The navigator Theodore van Kirk plots the route to Hiroshima. They expect to arrive in six hours. At 08:15 the crew of the Enola Gay drops the atomic bomb on Hiroshima. One minute later it explodes at an altitude of 600 meters. The plane shakes from the blast, and a large mushroom-shaped cloud rises over Hiroshima.
In Hiroshima, a firestorm rages at 1,200 kilometers per hour. It kills everything in its path. In less than a second, at least 80,000 people, but probably tens of thousands more, are killed. More than a hundred thousand are seriously injured. Despite the devastation, the Japanese do not contact the Americans.
The United States had expected a surrender. They decide to bomb another city, Nagasaki. On August 9, the atomic bomb "Fat Man" is dropped over Nagasaki. The bomb is not as deadly as Little Boy, but it kills at least 35,000 people.
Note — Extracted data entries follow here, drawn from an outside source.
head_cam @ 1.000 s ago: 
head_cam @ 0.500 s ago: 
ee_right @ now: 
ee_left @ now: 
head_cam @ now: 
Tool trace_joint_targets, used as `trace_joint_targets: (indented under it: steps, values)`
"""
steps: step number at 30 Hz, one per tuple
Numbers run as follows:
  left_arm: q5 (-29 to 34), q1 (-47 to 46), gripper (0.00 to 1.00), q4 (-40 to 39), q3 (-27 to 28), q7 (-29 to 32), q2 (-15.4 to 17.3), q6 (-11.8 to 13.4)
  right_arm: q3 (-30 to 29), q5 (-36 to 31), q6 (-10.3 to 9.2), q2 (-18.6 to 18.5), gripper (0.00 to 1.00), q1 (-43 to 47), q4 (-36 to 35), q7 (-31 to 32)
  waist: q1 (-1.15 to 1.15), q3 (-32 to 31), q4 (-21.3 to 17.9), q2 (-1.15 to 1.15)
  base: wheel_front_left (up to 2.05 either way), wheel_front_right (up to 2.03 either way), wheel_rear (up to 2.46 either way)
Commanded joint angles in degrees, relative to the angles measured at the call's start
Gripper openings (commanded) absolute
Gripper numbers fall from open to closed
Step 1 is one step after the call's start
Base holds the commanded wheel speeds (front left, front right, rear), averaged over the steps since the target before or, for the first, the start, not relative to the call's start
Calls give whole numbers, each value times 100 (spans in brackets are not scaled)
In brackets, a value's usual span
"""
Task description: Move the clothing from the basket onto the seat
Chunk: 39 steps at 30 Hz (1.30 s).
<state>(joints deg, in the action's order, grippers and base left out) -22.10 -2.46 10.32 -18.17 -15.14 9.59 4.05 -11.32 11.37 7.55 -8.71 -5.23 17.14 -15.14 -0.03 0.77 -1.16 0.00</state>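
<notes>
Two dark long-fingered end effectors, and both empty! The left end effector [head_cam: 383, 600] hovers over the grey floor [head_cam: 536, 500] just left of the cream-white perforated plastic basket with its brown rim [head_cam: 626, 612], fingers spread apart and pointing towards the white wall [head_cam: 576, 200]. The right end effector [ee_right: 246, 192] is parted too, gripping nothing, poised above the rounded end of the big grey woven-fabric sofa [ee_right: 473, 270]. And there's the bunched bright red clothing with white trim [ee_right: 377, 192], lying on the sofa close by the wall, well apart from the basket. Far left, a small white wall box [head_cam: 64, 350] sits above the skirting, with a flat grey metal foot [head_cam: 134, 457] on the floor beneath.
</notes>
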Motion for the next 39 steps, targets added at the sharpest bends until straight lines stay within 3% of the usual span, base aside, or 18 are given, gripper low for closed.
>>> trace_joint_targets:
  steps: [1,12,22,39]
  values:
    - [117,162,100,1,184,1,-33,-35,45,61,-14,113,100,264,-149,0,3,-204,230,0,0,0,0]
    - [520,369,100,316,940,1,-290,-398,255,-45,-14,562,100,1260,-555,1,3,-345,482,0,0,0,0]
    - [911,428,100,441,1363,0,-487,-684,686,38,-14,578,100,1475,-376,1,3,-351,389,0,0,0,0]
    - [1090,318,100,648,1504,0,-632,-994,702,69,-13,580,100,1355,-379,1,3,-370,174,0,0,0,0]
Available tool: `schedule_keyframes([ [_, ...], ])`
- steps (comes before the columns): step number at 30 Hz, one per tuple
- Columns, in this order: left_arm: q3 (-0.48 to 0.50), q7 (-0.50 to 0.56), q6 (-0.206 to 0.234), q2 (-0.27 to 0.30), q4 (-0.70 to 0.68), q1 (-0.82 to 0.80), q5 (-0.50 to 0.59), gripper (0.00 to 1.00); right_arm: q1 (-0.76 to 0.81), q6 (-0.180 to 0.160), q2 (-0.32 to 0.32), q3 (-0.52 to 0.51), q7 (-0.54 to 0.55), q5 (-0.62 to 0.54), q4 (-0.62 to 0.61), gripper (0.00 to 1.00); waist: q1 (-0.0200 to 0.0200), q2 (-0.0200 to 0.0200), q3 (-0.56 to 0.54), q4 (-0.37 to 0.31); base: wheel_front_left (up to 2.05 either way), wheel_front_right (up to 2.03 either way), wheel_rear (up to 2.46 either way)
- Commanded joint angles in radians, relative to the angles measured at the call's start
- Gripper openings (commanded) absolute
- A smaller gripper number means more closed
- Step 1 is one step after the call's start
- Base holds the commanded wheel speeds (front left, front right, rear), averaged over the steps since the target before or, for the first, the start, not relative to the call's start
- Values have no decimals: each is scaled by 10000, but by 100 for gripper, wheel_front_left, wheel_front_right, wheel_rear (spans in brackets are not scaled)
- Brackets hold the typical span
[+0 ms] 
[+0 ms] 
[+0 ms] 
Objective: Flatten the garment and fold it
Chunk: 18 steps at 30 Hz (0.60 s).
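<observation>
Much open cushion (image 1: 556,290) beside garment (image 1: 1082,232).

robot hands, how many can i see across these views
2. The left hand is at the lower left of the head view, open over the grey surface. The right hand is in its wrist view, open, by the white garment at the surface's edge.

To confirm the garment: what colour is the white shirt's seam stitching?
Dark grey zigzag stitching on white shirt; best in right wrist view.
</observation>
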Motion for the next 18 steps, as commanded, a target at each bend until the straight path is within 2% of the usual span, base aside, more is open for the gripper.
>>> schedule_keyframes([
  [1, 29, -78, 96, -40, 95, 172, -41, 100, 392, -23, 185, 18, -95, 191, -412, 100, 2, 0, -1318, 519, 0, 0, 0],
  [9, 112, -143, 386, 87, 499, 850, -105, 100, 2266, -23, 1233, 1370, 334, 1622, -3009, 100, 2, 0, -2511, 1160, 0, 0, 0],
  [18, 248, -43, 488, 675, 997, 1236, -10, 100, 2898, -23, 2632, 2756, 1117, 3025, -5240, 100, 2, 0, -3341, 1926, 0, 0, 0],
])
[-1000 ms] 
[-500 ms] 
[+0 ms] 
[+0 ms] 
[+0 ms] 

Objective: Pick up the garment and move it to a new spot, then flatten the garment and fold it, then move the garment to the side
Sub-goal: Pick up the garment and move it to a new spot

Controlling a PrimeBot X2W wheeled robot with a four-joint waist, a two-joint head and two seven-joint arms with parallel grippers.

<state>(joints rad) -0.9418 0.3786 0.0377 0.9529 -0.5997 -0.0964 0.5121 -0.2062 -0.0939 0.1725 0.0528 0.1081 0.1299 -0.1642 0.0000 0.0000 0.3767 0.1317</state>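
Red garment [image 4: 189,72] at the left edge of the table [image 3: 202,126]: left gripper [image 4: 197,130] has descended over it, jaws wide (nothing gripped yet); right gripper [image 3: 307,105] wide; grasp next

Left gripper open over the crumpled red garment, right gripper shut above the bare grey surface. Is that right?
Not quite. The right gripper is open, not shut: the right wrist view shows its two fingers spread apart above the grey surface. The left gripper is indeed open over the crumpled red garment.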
On August 15, Japan surrenders.
The documents are signed on September 2 on the battleship USS Missouri, in Tokyo Bay. World War II is over. In addition to the thousands who died directly from the bombings of Hiroshima and Nagasaki, hundreds of thousands of people got cancer from the radiation from the bombs. Many of them died soon after. In Japanese there is a word - Hibakusha which means: Someone who has survived an atomic bomb.
After 1945, nuclear weapons were never used in war again.